What is the error in this collision probability approximation?

Question

Theorem: Choose $Q$ random natural numbers in the set $\{1,2, \dots, M\}.$ The probability of getting at least one collision is

$$P_C(Q) = 1 - \frac{M - (Q - 1)}{M} P_{\neg C}(Q-1).$$

Notation: By $P_C$, I mean the probability of getting a collision. By $P_{\neg C}$ I mean the probability of not getting a collision.

Remark: This is the birthday problem.

Remark: So $P_C(Q)$ is just being computed by using its complement.

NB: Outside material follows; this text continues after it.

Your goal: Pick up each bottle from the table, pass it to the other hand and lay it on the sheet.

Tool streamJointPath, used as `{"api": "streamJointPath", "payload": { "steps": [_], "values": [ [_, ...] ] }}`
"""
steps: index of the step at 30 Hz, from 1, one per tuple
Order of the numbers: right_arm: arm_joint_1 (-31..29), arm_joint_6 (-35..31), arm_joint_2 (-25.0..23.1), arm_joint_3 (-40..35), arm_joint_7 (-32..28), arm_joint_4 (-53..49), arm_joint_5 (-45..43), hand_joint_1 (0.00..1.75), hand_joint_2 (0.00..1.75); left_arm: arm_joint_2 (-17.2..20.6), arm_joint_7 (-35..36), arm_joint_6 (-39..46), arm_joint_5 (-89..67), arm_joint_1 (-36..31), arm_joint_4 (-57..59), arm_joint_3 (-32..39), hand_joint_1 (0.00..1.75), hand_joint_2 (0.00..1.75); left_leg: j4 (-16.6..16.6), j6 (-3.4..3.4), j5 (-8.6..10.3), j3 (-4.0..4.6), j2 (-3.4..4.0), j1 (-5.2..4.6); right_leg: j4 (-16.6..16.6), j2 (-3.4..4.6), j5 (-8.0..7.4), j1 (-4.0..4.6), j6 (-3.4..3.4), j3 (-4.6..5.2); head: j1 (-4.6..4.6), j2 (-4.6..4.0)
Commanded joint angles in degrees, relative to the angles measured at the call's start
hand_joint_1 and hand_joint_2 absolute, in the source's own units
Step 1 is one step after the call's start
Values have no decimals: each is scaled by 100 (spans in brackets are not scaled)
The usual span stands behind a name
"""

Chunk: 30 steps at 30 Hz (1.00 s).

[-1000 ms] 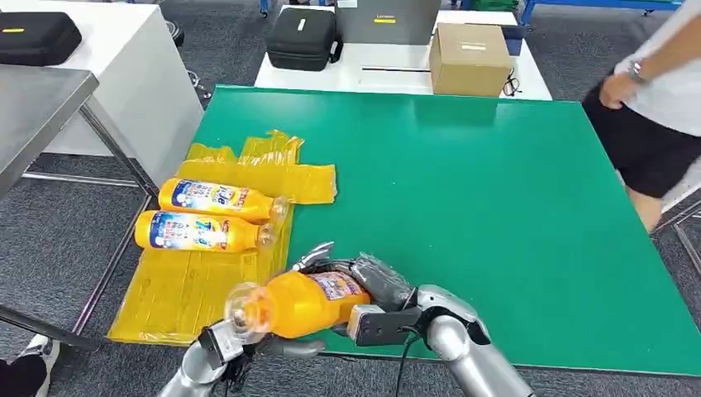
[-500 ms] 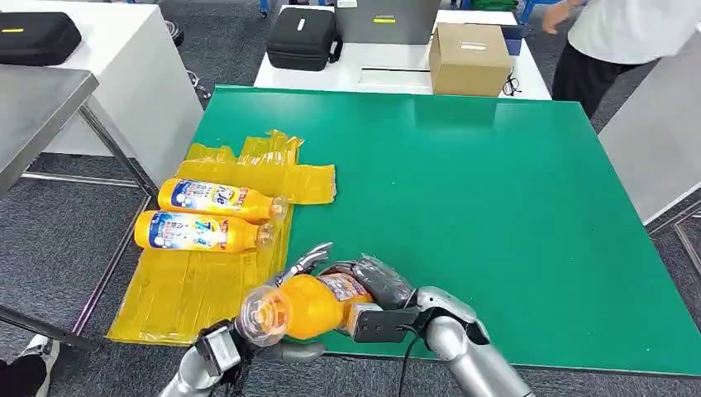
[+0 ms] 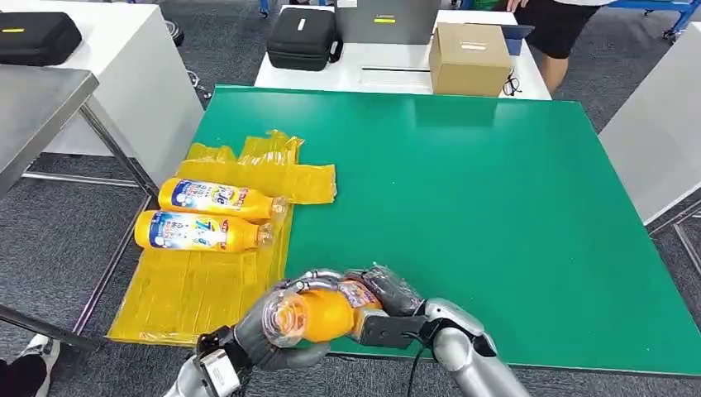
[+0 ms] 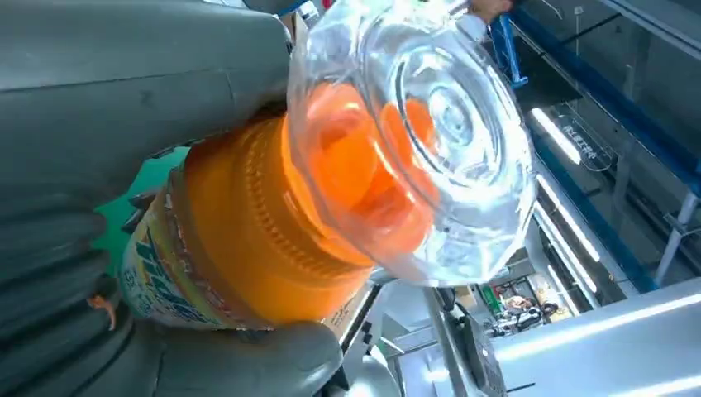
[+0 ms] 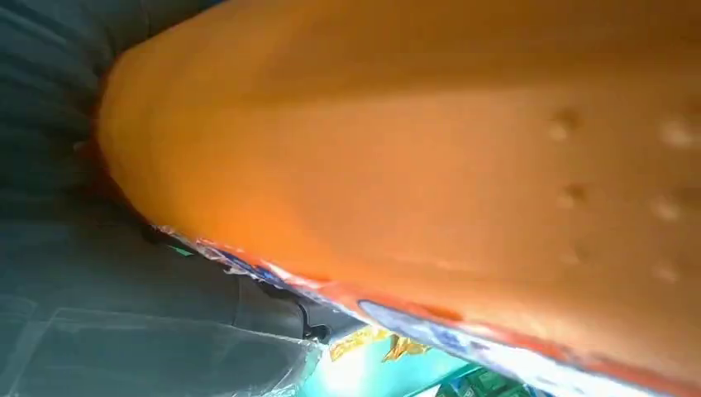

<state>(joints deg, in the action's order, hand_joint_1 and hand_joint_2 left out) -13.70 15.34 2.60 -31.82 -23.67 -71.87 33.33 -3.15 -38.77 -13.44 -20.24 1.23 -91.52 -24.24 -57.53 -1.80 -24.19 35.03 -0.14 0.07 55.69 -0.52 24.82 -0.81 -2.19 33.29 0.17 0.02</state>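
Left hand (image 3: 269, 331) now wraps its fingers around the neck end of the orange bottle (image 3: 318, 313) — half a second ago those fingers were still spread beside it. Right hand (image 3: 382, 291) keeps its hold on the labelled body, so both hands grip the one bottle just over the near edge of the green table (image 3: 496, 207). From the left wrist view the clear cap (image 4: 413, 141) fills the picture, thumb and fingers pressed to the orange shoulder. That reads as the handover at its midpoint: the right hand has yet to let go. Two bottles (image 3: 207, 215) already lie side by side on the yellow sheet (image 3: 190, 289), which hangs over the table's left edge. Beyond the table stand a cardboard box (image 3: 469, 58) and a black case (image 3: 303, 37) on a white bench — and a person (image 3: 554, 21) has moved to the far corner.
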Motion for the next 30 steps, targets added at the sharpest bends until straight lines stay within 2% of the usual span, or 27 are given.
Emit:
{"api": "streamJointPath", "payload": {
  "steps": [1,2,3,4,5,6,13,14,18,25,30],
  "values": [
    [4,-83,90,63,87,229,104,171,175,157,-123,-42,-63,-299,260,-458,175,175,3,7,-4,-14,-9,4,-5,-6,6,5,7,-18,-2,0],
    [23,-92,110,55,81,167,122,173,175,143,-123,-32,-72,-300,297,-415,175,175,4,5,-3,-12,-8,2,-5,-5,5,3,5,-14,-2,0],
    [34,-96,117,57,81,137,124,161,175,139,-123,-20,-82,-299,309,-395,175,175,2,7,-6,-18,-9,4,-5,-5,7,4,7,-21,-2,0],
    [60,-106,128,67,82,62,127,141,175,126,-123,-16,-86,-282,315,-349,175,175,2,4,-2,-10,-8,2,-3,-5,4,2,4,-12,-2,0],
    [101,-127,143,76,77,-44,144,82,175,113,-123,0,-112,-255,308,-289,175,175,2,7,-6,-19,-9,4,-4,-5,8,4,7,-22,-2,0],
    [130,-144,154,87,73,-106,156,10,175,103,-123,10,-130,-247,302,-258,175,175,3,5,-4,-13,-8,3,-5,-5,5,3,6,-15,-2,0],
    [172,-146,171,97,74,-194,152,10,175,110,-123,-13,-126,-248,291,-235,175,175,3,6,-3,-8,-3,1,-2,1,3,0,6,-9,-2,0],
    [208,-173,162,132,71,-241,169,0,175,59,-123,89,-264,-222,295,-159,175,175,0,9,-7,-15,-2,4,-2,2,6,4,9,-18,-2,0],
    [418,-254,189,281,44,-723,171,0,175,-49,71,687,-912,-111,-83,184,175,175,-1,9,-7,-11,-7,4,1,-3,9,3,9,-13,-2,0],
    [399,-298,-55,541,79,-666,251,0,175,-92,1221,2150,-2407,-2,-1162,495,175,175,-4,6,-6,-1,1,4,4,4,4,4,6,-2,-2,0],
    [385,-473,-169,743,71,-739,252,0,175,-85,2025,2769,-3278,25,-1271,679,175,175,0,8,-5,-5,5,4,2,9,3,3,8,-5,-2,0]
  ]
}}
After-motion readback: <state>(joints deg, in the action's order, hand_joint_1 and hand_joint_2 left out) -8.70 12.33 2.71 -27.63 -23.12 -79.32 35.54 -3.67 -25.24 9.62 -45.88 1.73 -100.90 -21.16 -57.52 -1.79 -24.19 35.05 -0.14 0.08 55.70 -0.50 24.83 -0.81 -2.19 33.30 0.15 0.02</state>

The reason I express the theorem this way is because its induction proof relates directly to it being enunciated this way.

Theorem: $$P_C(Q) \approx 1 - e^{-\tfrac{(Q-1)Q}{2M}}.$$

Proof: We know $$e^{-x} = 1 - x + \frac{x^2}{2!} - \frac{x^3}{3!} + \frac{x^4}{4!} - \ldots$$

If we take the two terms of this expansion, we get $e^{-x} \approx 1 - x$. Then

\begin{align} P_{\neg C}(Q)&= \prod_{i=1}^{Q-1} \left(1 - \dfrac{i}{M}\right)\\ &\approx \prod_{i=1}^{Q-1} e^{-i/M} \\ &= e^{-1/M} e^{-2/M} \dotsc\ e^{-(Q - 1)/M} \\ &= e^{-\sum_{i=1}^{Q-1} i/M} \\ &= e^{-\dfrac{1}{M} (Q-1)Q/2}\\ &= e^{-\dfrac{(Q-1)Q}{2M}}, \end{align}

So $P_C(Q) \approx 1 - P_{\neg C}(Q),$ as desired.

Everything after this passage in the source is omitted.